## INFORMATION PROVIDED
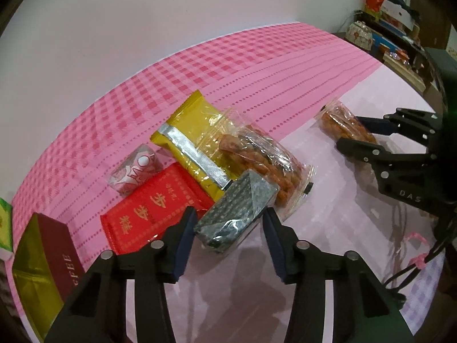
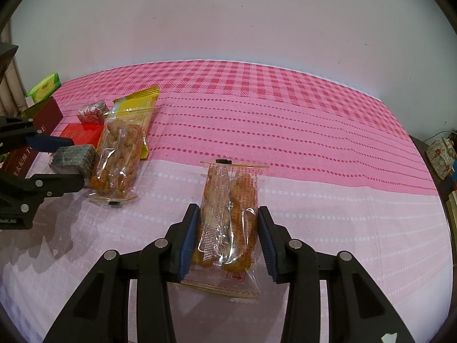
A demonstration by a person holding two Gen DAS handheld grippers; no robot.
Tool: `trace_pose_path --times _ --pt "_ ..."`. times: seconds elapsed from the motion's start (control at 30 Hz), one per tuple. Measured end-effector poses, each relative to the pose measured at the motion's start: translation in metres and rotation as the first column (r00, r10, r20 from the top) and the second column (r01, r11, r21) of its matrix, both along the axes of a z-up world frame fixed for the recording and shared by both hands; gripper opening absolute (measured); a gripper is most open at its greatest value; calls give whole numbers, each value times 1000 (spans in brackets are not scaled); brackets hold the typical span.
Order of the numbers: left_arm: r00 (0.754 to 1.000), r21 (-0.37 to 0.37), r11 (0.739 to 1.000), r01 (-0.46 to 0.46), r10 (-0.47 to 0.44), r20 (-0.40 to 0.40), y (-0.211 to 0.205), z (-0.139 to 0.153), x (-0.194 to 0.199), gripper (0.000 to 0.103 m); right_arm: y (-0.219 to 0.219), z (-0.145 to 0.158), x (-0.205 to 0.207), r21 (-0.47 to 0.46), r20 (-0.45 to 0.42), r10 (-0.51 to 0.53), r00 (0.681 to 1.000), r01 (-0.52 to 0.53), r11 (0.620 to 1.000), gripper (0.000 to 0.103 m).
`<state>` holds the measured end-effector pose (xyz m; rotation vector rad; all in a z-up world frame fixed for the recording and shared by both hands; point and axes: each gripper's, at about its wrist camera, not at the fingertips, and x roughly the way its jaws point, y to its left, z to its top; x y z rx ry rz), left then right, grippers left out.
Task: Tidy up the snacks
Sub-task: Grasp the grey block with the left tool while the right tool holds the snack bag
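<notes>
Five snacks grouped toward surface (image 2: 285,131) left edge. Left gripper (image 1: 228,225) fingers pinching grey packet (image 1: 237,208) beside group. Right gripper (image 2: 228,231) fingers pinching twist-snack pack (image 2: 228,223), apart, still to join.

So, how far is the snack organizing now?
Done, it seems: red packet, yellow packet, small wrapped candy and one fried-twist bag lie grouped. In hand: left gripper around the grey speckled packet; right gripper shut on the second fried-twist bag, lying apart.
</notes>
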<state>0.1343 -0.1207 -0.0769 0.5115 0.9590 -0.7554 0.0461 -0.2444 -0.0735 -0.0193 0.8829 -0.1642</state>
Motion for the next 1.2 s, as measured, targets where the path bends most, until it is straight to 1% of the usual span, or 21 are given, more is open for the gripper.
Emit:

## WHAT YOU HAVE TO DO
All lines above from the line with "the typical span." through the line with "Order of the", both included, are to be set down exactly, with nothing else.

## RESULT
Tool: `trace_pose_path --times _ --pt "_ ..."`. times: seconds elapsed from the motion's start (control at 30 Hz), one per tuple. Measured end-effector poses, each relative to the pose measured at the motion's start: translation in metres and rotation as the first column (r00, r10, r20 from the top) and the second column (r01, r11, r21) of its matrix, both along the axes of a z-up world frame fixed for the recording and shared by both hands; gripper opening absolute (measured); a gripper is most open at its greatest value; calls give whole numbers, each value times 1000 (spans in brackets are not scaled); brackets hold the typical span.
Order of the numbers: left_arm: r00 (0.754 to 1.000), r21 (-0.37 to 0.37), r11 (0.739 to 1.000), r01 (-0.46 to 0.46), r10 (-0.47 to 0.44), r20 (-0.40 to 0.40), y (-0.211 to 0.205), z (-0.139 to 0.153), x (-0.194 to 0.199), gripper (0.000 to 0.103 m); right_arm: y (-0.219 to 0.219), z (-0.145 to 0.158), x (-0.205 to 0.207), r21 (-0.47 to 0.46), r20 (-0.45 to 0.42), r10 (-0.51 to 0.53), r00 (0.681 to 1.000), r01 (-0.52 to 0.53), r11 (0.620 to 1.000), gripper (0.000 to 0.103 m).

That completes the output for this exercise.